CAPACITACIÓN
El presidente Daniel Noboa, a través del Ministerio de Agricultura, Ganadería y Pesca (MAGP), lidera una estrategia nacional para modernizar el sector agropecuario mediante la capacitación de productores como pilotos de drones y la proyección de entrega de estos equipos para uso agrícola, con el objetivo de aumentar la productividad, competitividad y sostenibilidad del campo ecuatoriano.

Conscientes de que la incorporación de tecnología es clave para fortalecer la producción agrícola, el Gobierno Nacional impulsa un programa de formación especializada que permite a productores acceder a la certificación oficial como pilotos de drones. Esta iniciativa se ejecuta mediante la articulación entre la Dirección de Tecnificación Agrícola del MAGP y el Proyecto de Financiación de la Reducción y Gestión de los Plaguicidas (FARM), promovido por el Programa de las Naciones Unidas para el Desarrollo (PNUD).
En una primera fase, el programa capacitó a 240 personas en una escuela avalada por la Dirección General de Aviación Civil (DGAC), entidad ante la cual los participantes realizan los trámites correspondientes para obtener su licencia como pilotos. La formación garantiza un uso eficiente y seguro de los sistemas de aeronaves no tripuladas, evitando riesgos para la población, el ambiente y otras aeronaves.
El proceso de capacitación también asegura el cumplimiento del marco regulatorio vigente, específicamente las Regulaciones Técnicas RDAC 101, que establecen la obligatoriedad de la formación y certificación para todos los pilotos a distancia de drones en el país, bajo la supervisión de la DGAC como autoridad aeronáutica nacional.

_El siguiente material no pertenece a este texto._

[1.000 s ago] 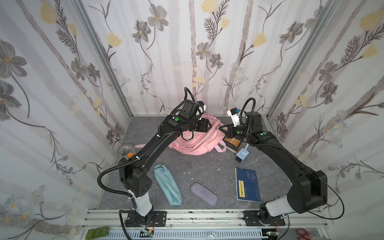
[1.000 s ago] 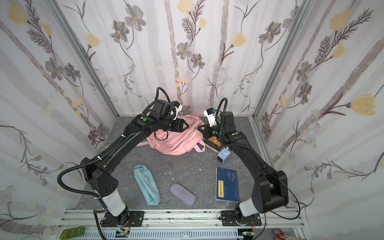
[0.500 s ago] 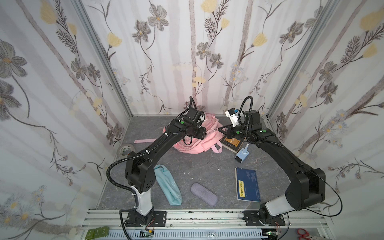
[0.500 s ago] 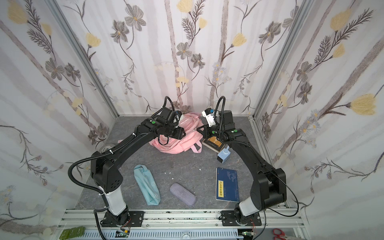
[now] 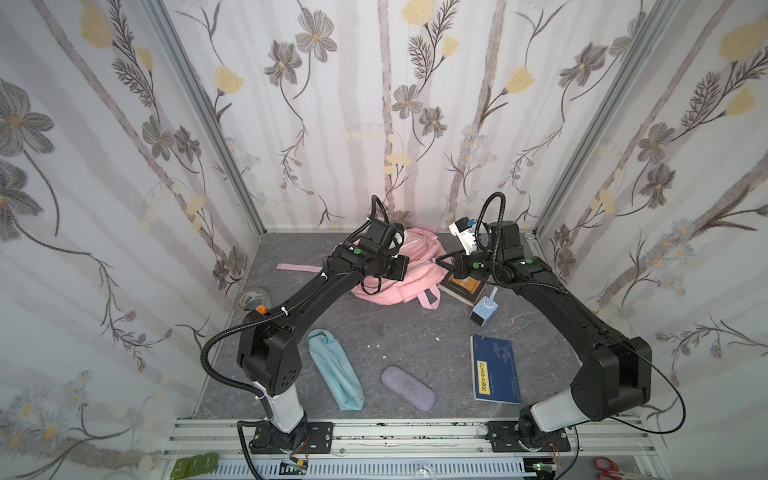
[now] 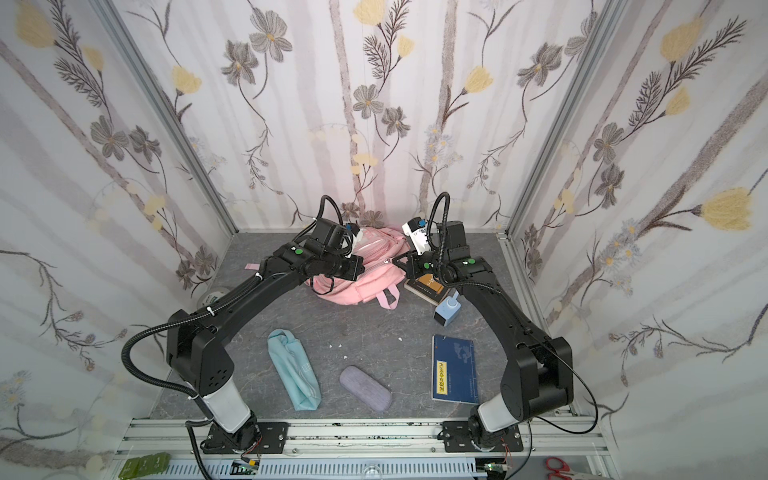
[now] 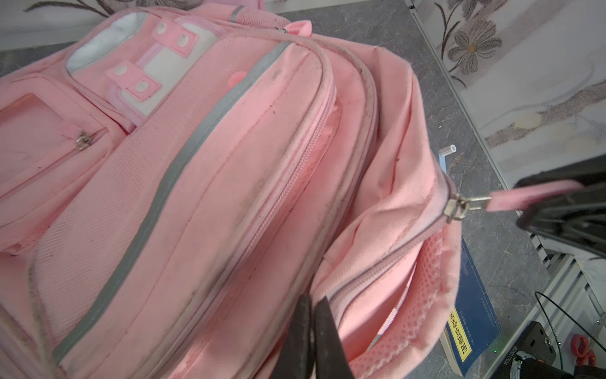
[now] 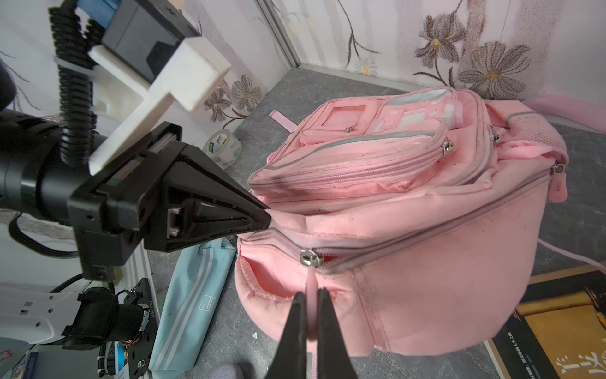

Actualmente, el uso de drones en la agricultura permite realizar fumigaciones con precisión centimétrica, monitorear la salud de los cultivos mediante sensores multiespectrales para detectar de manera temprana estrés hídrico o plagas, y generar modelos digitales del terreno que optimizan la gestión del agua.
Estas aplicaciones están transformando la manera de producir en el campo y responden a la creciente necesidad de mejorar la eficiencia y el rendimiento agrícola. Además del primer grupo capacitado, el programa contempla la formación de jóvenes, mujeres y productores pertenecientes a asociaciones agrícolas. Todas las personas beneficiarias accedieron a becas que representan una inversión aproximada de 152.000 dólares.